Anfangs strotzten die Devons nur so vor Haken an kleinen Seitenarmen, mit dem Ergebnis, dass der Köder sich beim Absinken ständig mit der Hauptschnur oder dem Vorfach verhakte. Auch wurde den Fischen beim Biss regelrecht das Maul vernagelt, arge Probleme beim Hakenlösen waren die Folge. Die späteren Devon-Modelle brauchten an der Seite keinen Schlitz mehr, um Platz für die ganzen Seitenarme mit Haken zu schaffen. Sie kamen nur noch mit einem fischschonenden Enddrilling aus. Heute werden auch Devons aus Holz oder Kunststoff hergestellt, um oberflächennah oder in flachen Gewässern fischen zu können.

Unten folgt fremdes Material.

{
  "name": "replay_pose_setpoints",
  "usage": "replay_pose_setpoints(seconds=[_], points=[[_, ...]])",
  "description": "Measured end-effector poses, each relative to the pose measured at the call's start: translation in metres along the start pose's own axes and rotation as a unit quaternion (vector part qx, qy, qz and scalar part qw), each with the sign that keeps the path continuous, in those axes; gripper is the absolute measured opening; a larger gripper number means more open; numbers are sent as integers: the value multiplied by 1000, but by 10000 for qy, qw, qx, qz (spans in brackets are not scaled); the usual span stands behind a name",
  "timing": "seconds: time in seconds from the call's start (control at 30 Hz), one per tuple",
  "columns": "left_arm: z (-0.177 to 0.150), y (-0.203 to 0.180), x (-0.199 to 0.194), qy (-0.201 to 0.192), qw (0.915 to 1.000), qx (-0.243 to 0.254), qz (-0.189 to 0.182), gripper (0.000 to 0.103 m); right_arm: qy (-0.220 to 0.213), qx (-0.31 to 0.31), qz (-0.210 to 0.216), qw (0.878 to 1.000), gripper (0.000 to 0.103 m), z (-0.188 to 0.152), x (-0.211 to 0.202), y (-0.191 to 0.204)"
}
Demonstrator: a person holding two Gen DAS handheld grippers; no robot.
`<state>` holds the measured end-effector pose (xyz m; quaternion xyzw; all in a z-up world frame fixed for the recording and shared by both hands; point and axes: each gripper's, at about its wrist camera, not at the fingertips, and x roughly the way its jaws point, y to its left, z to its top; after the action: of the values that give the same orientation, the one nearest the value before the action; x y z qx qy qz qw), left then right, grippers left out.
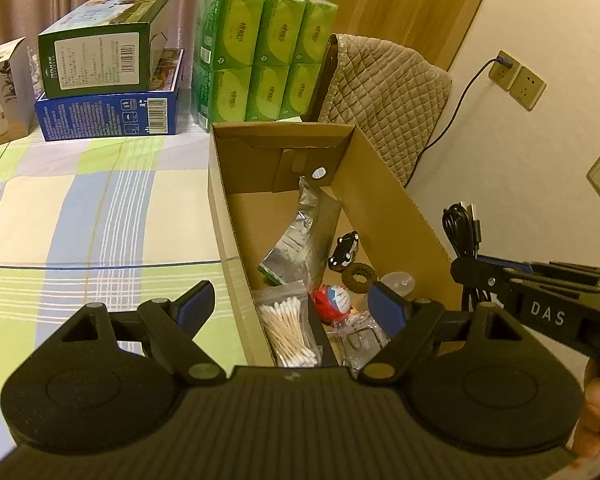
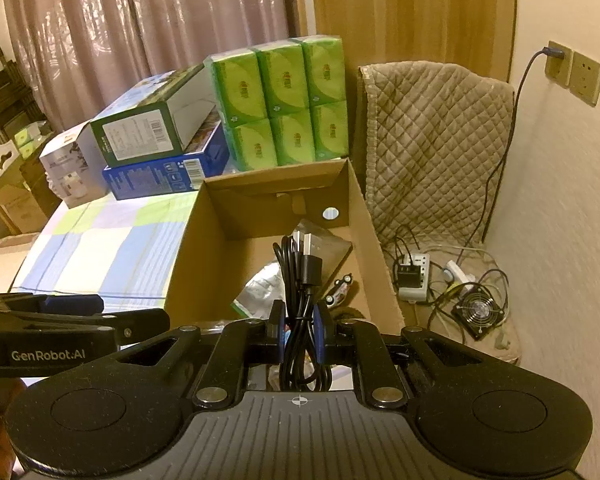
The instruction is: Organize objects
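Brown cardboard box (image 1: 384, 200) sits open on the checked bedspread (image 1: 80, 216), and both my grippers hang over its near end. My left gripper (image 1: 296, 304) stands wide with nothing between its blue pads, one finger outside the box's left wall and the other above its contents. Below it lie a bag of cotton swabs (image 1: 286, 328), a red and blue toy figure (image 1: 334, 300), a dark ring (image 1: 360, 276), a small toy car (image 1: 343, 254) and a silvery foil packet (image 1: 296, 248). My right gripper (image 2: 300, 332) is clamped tight on a bundled black USB cable (image 2: 304, 280), whose plugs stick up above the box interior. Behind the box stand green tissue packs (image 1: 264, 52), and stacked green (image 1: 96, 60) and blue boxes (image 1: 108, 114). A quilted cover (image 2: 432, 140) leans against the wall.
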<state>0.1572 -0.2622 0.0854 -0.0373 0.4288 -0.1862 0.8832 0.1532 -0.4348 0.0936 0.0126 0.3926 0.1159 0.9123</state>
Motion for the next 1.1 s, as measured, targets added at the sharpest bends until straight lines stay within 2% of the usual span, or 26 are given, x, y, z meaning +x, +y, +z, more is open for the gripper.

„Es wäre in der Tat interessant zu wissen, wie viele Lachse, Forellen, Hechte und andere Fische in den letzten hundert Jahren ein Opfer des äußerst vorzüglichen Devons geworden sind. Die Zahl der Todesopfer, die auf die Engel hereingefallen sind, muss in die Hundertausende gehen, und der Köder ist heute wohl noch genauso populär wie früher“, schrieb A. Courtney Williams noch kurz nach dem Zweiten Weltkrieg.
In jüngster Zeit sinkt der Stern des Devon-Spinners, zu groß ist die weltweite Kunstköder-Konkurrenz. Nur noch in den Lachs-Hochburgen Irland und Schottland hat er seinen festen Platz im Regal der Angelläden. Bei uns ist er heutzutage kaum noch zu finden. Dabei wäre er vielleicht der perfekte Geheimköder auf Rapfen oder kapitale Bachforellen.